When asked what "animalize" meant, Stanley said that people were starting to become more like computers and that "making music by pressing buttons" was no fun.

Reception

Commercial
In a continuation of Kiss' commercial resurgence which had begun with 1983's Lick It Up, Animalize was certified platinum by the RIAA. It was the biggest-selling Kiss album since 1979's Dynasty.

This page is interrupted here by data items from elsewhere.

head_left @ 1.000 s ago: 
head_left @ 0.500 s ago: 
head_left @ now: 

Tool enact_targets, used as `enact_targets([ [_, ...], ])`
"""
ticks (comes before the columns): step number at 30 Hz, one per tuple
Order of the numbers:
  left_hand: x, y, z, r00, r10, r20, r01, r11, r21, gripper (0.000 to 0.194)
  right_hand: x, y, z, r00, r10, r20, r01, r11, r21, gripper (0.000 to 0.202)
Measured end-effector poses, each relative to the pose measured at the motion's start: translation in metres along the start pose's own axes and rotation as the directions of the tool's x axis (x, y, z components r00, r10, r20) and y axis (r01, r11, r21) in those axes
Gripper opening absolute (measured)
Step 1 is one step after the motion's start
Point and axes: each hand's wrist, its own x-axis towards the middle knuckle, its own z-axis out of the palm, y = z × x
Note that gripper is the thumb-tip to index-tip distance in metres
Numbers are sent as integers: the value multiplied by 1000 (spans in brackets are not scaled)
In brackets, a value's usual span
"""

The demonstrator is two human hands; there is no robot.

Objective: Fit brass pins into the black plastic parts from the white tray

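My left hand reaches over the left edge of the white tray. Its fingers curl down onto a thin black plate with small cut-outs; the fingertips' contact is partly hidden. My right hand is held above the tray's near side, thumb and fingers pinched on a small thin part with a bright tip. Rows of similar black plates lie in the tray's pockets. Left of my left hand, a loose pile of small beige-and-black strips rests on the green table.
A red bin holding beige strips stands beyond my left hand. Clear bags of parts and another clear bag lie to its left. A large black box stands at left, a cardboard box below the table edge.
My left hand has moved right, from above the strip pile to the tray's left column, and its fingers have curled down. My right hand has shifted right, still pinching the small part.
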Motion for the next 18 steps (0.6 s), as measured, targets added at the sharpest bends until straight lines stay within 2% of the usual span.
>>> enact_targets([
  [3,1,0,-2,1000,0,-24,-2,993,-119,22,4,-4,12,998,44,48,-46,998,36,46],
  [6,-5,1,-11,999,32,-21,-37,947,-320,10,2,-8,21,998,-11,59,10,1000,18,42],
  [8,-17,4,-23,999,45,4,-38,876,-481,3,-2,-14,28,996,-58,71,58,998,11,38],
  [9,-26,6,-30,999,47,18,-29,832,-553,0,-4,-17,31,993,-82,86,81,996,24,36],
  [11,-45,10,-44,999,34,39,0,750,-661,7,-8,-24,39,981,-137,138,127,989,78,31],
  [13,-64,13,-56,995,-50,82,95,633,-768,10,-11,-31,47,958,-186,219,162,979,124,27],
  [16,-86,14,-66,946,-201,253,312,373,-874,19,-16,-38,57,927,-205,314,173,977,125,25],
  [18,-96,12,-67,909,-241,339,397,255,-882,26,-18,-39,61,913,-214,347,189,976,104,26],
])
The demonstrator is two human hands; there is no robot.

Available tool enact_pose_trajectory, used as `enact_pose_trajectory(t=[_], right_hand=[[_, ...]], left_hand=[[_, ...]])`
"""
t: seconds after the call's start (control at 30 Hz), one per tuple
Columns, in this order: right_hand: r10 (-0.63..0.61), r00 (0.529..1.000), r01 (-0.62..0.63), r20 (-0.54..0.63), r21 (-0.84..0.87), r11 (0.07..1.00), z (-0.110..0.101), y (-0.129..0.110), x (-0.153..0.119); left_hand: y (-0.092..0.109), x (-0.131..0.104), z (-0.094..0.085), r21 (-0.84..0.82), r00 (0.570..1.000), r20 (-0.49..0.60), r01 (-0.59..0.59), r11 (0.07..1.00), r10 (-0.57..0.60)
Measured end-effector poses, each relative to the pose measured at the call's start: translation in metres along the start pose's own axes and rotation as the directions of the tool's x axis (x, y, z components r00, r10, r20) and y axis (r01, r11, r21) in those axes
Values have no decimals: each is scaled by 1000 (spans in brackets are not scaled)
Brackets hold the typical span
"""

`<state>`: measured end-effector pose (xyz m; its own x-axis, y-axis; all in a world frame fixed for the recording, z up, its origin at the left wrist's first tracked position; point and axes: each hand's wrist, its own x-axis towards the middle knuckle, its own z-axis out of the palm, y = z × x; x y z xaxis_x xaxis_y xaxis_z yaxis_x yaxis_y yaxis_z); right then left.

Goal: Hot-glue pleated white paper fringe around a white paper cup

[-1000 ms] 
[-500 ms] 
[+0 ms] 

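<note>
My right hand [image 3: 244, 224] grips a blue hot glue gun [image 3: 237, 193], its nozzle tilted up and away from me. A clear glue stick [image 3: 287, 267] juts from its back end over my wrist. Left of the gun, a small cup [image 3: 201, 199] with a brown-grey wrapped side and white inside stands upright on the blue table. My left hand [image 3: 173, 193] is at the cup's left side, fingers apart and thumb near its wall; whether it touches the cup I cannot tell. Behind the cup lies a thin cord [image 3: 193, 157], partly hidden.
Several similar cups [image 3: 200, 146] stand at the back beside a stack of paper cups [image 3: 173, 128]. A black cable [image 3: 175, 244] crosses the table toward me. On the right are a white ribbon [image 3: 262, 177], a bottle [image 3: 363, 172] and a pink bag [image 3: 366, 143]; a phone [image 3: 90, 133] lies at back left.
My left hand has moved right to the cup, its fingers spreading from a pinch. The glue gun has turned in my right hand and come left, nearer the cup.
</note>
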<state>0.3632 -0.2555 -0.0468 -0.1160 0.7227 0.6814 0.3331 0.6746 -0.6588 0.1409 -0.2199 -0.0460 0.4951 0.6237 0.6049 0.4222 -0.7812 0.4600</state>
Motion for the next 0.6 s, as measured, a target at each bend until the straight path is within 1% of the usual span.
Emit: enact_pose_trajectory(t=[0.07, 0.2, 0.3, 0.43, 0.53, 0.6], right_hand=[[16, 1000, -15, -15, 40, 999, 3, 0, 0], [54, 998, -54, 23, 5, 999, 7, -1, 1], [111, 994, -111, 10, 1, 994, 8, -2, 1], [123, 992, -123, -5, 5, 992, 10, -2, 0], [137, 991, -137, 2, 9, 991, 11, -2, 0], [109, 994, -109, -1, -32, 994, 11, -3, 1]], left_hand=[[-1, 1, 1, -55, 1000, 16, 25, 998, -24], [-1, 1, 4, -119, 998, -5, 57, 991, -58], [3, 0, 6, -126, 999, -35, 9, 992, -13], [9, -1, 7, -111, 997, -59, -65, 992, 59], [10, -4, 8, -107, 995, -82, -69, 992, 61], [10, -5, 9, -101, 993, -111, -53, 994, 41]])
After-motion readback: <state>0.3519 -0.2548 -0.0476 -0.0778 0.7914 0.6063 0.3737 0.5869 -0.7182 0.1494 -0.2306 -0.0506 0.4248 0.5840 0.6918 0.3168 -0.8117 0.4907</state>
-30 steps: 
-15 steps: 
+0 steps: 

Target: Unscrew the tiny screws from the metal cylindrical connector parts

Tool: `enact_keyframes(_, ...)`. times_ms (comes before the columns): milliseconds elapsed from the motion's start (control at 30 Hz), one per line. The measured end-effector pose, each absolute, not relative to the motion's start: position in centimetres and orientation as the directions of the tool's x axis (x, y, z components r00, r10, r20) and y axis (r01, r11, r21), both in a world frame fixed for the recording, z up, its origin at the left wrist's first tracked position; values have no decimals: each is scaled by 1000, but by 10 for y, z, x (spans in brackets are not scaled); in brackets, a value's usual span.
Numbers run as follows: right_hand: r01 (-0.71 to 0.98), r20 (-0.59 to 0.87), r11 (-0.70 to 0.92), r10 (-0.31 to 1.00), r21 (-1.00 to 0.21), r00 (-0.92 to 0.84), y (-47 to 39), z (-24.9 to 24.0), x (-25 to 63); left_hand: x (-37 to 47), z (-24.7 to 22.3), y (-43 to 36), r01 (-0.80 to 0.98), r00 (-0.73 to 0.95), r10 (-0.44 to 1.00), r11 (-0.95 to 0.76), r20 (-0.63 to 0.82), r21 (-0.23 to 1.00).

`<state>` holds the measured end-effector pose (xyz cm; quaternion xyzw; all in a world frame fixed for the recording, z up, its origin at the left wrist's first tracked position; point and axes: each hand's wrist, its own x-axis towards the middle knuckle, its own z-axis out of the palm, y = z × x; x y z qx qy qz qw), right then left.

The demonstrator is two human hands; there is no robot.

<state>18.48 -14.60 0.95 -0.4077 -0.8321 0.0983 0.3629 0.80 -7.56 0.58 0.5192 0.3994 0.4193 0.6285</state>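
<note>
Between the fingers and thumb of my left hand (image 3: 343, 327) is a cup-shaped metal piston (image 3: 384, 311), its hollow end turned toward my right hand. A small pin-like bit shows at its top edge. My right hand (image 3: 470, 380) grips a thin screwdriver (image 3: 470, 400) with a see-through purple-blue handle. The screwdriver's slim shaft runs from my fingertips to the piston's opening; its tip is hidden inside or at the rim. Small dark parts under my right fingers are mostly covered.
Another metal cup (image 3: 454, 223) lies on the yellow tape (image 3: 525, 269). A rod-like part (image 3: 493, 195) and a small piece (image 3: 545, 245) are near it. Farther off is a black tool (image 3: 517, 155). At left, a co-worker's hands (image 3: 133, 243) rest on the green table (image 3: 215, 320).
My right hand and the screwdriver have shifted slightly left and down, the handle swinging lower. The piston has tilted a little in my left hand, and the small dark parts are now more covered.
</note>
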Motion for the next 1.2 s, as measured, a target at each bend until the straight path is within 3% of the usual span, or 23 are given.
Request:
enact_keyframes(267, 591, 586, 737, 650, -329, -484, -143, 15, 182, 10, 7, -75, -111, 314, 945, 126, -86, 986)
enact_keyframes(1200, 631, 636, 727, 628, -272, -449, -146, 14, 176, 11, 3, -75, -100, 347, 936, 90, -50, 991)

"Heaven's on Fire" became the biggest hit from the album (as well as one of the only songs to survive on the band's live setlist after the '80s), and its music video received heavy MTV rotation. It is also the only music video appearance of Mark St. John.

Critical
Critics and longtime fans, however, criticized the band's continued move towards a glam metal style on Animalize. Simmons fell into increasing conflict with his bandmates during this period for a variety of reasons. Most of this revolved around his perceived lack of commitment to the band and preoccupation with numerous outside projects, including producing and managing other rock groups such as Black 'n Blue (of whom Tommy Thayer was a member at the time), a co-starring role in Runaway (1984), bit parts in films like Trick or Treat (1986), and an assortment of business ventures.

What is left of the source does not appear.